The chief executive of National Instruments believes the company's flagship LabView environment offers many of the tools parallel programmers need today. NI has plugged into parallel research efforts at Intel Corp. and Berkeley to make sure LabView evolves with the times.

"We got a little lucky in developing in an area for the last 20 years that turned out to be pretty vital for multicore," said Truchard on a stop at NI's Silicon Valley office. "From day one, LabView took a structured dataflow approach," he added.

That approach helps ease the job of handling synchronization, a thorny problem in parallel systems. The graphical interface and automated tools in LabView smooth the path for many users who lack programming expertise.

LabView can automate the assignment of jobs to different cores and threads. It also can generate C code and offers tools to manually optimize CPU loading, debugging and the use of cache in multicore chips.

The program was originally developed by NI co-founder Jeff Kodosky some 20 years ago as a graphical programming tool for the Apple Macintosh. It has gone through a number of iterations since that time, moving to the x86, adding support for multithreading in 1998 and FPGAs in 2003. LabView added multicore support for the x86 in its latest release, version 8.5 released last August.

"We initially invented LabView to create a nice programming tool, and now we can do implementations of multicore designs with it," said Truchard.

The feature is a timely one given programmers are struggling with the new parallelism. Even Intel which is only at a quad-core stage so far has gone through one major revision of its approach to multithreading and has needed to develop some itself of the basic parallel software infrastructure its chips need.

"This is going to be pretty painful for people," said Truchard. "Today's programming languages really weren't developed for parallel programming" and the new mechanisms Intel and others are developing to plug the holes "add a lot of complexity to the programming environment," he said.

NI hopes the visual programming environment of LabView eases the pain, and in some cases it has.

"We've been able to bring FPGA programming to mechanical engineers and medical doctors who could not do it any other way," Truchard said.

The tools have been employed by a wide range of users to simplify jobs such as generating multiprocessing code for a NASA wind tunnel system and controlling a European telescope with thousands of mirrors, each moved by multiple actuators.

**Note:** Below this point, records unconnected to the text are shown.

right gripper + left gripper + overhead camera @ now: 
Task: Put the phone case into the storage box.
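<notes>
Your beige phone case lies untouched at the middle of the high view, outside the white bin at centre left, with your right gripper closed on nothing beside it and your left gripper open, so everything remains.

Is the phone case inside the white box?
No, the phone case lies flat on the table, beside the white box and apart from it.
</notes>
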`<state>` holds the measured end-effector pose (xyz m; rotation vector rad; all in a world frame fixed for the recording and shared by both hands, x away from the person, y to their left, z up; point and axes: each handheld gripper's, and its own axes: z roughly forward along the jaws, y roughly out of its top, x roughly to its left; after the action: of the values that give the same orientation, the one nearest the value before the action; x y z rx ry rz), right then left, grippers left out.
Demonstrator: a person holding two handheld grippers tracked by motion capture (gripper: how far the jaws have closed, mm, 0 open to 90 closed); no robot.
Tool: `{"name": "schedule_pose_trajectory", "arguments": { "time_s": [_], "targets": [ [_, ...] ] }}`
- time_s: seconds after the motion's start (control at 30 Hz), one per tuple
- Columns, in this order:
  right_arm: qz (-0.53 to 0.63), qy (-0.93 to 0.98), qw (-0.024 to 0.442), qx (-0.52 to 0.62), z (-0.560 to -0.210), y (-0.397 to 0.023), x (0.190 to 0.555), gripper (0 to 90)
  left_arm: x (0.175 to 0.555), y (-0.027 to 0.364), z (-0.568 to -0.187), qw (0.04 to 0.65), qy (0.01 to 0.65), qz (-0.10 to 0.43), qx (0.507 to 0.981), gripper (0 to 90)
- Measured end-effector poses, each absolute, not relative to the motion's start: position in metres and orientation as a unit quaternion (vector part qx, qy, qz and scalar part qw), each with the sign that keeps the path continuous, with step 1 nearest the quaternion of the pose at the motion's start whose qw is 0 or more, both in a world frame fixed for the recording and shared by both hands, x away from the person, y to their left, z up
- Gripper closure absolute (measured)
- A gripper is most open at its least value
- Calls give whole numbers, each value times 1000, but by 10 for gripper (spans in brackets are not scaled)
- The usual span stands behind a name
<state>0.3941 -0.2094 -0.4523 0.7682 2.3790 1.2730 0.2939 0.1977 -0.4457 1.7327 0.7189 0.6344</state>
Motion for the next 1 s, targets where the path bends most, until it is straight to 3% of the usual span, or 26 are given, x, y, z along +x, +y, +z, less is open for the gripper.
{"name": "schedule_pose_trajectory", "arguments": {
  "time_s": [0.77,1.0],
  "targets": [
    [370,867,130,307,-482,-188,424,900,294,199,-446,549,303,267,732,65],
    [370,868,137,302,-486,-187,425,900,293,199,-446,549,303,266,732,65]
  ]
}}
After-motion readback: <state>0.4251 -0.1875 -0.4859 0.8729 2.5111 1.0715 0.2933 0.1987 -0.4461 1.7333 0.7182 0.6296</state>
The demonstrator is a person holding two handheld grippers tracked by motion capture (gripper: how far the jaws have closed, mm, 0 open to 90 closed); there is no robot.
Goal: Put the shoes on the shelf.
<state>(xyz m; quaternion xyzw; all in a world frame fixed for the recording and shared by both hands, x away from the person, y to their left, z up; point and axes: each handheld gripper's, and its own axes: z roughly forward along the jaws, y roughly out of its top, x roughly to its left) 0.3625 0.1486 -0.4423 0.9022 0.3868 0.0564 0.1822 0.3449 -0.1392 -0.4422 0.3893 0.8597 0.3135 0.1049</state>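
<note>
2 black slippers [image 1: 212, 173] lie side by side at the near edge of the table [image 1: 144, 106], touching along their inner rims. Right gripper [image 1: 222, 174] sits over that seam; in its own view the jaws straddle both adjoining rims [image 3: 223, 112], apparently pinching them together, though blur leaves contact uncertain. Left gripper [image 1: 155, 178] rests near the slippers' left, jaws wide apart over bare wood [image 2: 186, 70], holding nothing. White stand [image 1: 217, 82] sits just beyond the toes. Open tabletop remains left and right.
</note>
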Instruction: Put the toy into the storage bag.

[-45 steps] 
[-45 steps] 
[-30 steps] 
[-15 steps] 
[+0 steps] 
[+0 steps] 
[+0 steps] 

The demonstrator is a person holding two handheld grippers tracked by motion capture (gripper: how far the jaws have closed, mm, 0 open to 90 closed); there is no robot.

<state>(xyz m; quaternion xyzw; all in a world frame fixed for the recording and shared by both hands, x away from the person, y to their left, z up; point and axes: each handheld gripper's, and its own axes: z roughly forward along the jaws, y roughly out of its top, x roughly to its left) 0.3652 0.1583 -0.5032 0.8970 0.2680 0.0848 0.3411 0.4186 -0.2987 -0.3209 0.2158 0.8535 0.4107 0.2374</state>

Dirk De Mol, an NI principal architect, joined the company after successfully applying LabView to automatically spread a serial program across a set of four-way servers. "This was done by control engineers not computer science specialists," De Mol said.

Truchard notes that high school students in the annual First Robotics contest used LabView to program FPGAs. Last year NI set up a lab at Berkeley so students there could use its tools to prototype embedded system designs.

The program is one of several at NI aimed at keeping LabView in the forefront of parallel programming research, currently one of the hottest topics in computer science, thanks to the move to multicore processors.

"Because we already have a language that works, they can use it as a vehicle to test ideas for new architectures in the operating system and the hardware," said Truchard.

"We hope LabView can become part of the next generation parallel programming tool set," added De Mol.